33 years after the anti-communist Revolution, in which the judiciary failed to find anyone guilty of the crimes committed then, the Romanian Intelligence Service (SRI) announces that the file on the involvement of State Security Department (DSS) personnel in the events of 1989 has been declassified.
The declassified file was part of the investigations of the “December 1989″ Commission, established in 1991 in the Senate with the aim of investigating the events in Bucharest and in the country from December 1-31, 1989.
The declassification of the file is part of the project previously announced by the SRI leadership to bring to light the entire set of documents regarding the events of 1989, in the spirit of full transparency, with the aim of providing researchers and historians with tools for knowledge about the period in question”, states SRI.
“Understanding the price that some people paid for these ideals (of the Revolution -n.n.) cannot be fully realized in the absence of a key concept: the truth! And I am referring here, first of all, to the truth regarding the bloody events of 1989”, said the director of SRI, Eduard Hellvig.
“Unfortunately, hundreds of families are still waiting for answers, hundreds of victims are still waiting for their peace, and millions of Romanians are still waiting for this truth to close once and for all one of the bloodiest chapters of Romanian communism. Truth has no beginning or end. Just as he does not belong to anyone in particular. All of us, however, are responsible for its full outcome, and that will be history. We have, therefore, the obligation to search for it continuously, with all our energy”, the SRI director added.
He also announced that he had declassified and published on the SRI website all the documents that the institution still had in its custody regarding the 1989 Revolution: “I hope that through this approach, any additional piece of information brought to light will be able to contribute to writing history. A sign that the Romanian state must shake itself and really condemn, in the full legal sense, communism. And not only communism, because the former Securitate also made an important contribution to the bloody repression of anti-communist demonstrators in December 1989. That repressive apparatus of the Romanian state at that time is reprehensible because it had as its priority the defense of the Communist Party and its leaders, it was not an information service dedicated to the defense of citizens. The heroes we commemorate today, December 22, deserve the truth. Because they did not fight for abstract ideas or for different political lines” .
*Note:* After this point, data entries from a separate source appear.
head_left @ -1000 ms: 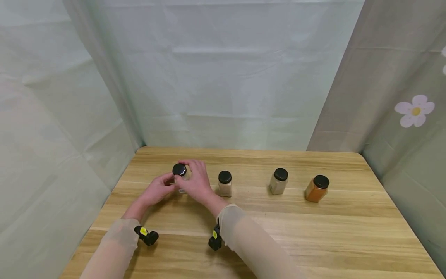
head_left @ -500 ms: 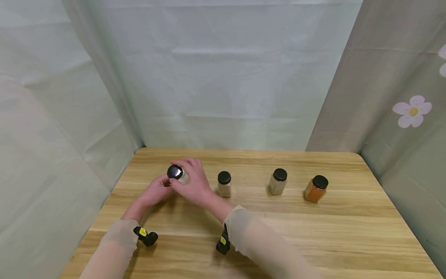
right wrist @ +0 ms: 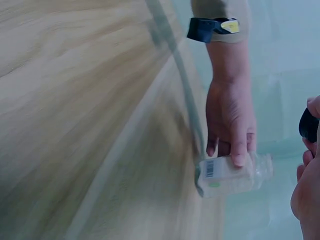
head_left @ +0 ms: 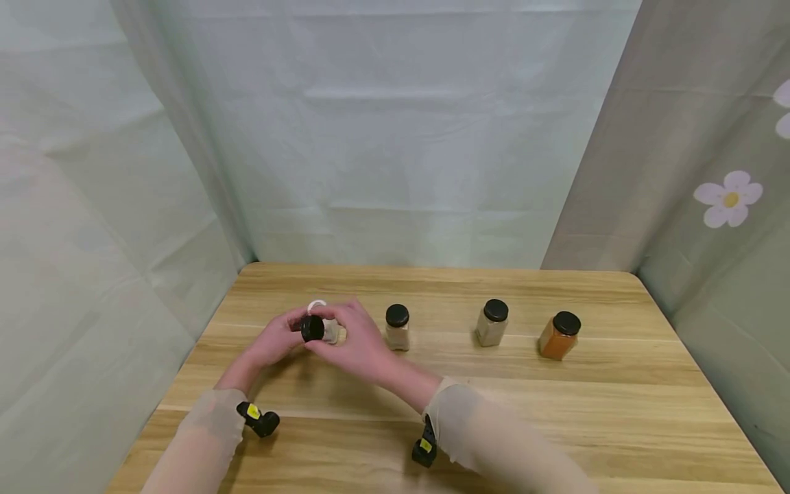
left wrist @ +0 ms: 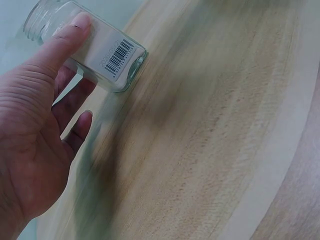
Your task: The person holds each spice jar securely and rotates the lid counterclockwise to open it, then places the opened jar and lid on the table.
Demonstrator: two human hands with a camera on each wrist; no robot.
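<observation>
Wood-grain table (head_left: 555, 412) | pale curtains (head_left: 401, 137) behind and both sides, white flower (head_left: 730, 199) at right | left hand (head_left: 273, 339) gripping glass jar (left wrist: 102, 47) | right hand (head_left: 363, 346) pinching black lid (head_left: 313, 328), apart from jar

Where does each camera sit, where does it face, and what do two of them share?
Head: on the head, facing forward and down at the table; left hand, right hand and sleeves show.
Left wrist: on that wrist, facing the open jar; only the left hand shows.
Right wrist: on that wrist, facing across to the left hand and open jar; the right hand shows partly, at the right edge, with the black lid.
Both wrist views share the left hand holding the open jar, barcode visible.
</observation>
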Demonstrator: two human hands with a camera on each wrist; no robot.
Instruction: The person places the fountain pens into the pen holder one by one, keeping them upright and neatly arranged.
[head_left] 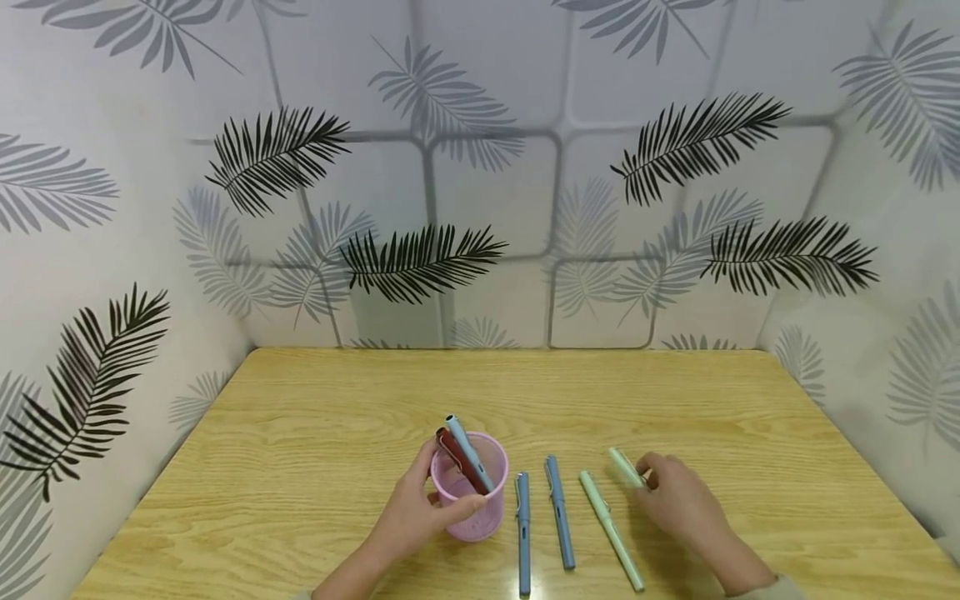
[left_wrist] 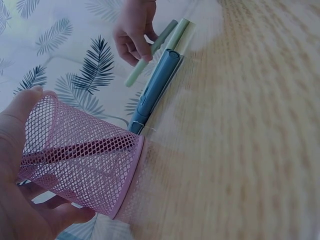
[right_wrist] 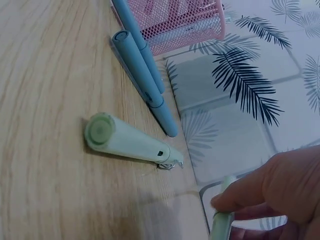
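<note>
My left hand point(head_left: 408, 512) grips a pink mesh pen cup point(head_left: 480, 528) by its side, thumb at the near rim. Inside the cup lean a dark red pen point(head_left: 459, 463) and a light blue pen point(head_left: 470, 454). Over to the right, my right hand point(head_left: 682, 504) pinches a light green pen point(right_wrist: 221, 226) between thumb and fingers. The left wrist view shows that pen raised above the table. A second light green pen point(head_left: 613, 533) lies just left of this hand. Between it and the cup lie two blue pens point(head_left: 523, 533), roughly side by side.
The wooden table point(head_left: 315, 417) reaches back to a wall point(head_left: 495, 200) with a leaf pattern. Similar patterned surfaces rise at the left and right sides.
</note>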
The file can be studied here.
The General Prosecutor’s Office announced on August 3 that it had sent back to the court the file of the Revolution, in which former President Ion Iliescu, former Deputy Prime Minister Gelu Voican Voiculescu and General Iosif Rus, former head of the Military Aviation, are being prosecuted for crimes against humanity.
On May 21, 2021, the file of the Revolution had been returned to the Military Prosecutor’s Office by the supreme court, for several problems in the indictment.
The prosecutor’s office attached to the High Court of Cassation and Justice published, on Tuesday, on the institution’s website, the indictment from the “Revolution” file. Volume 1 of the indictment has 345 pages.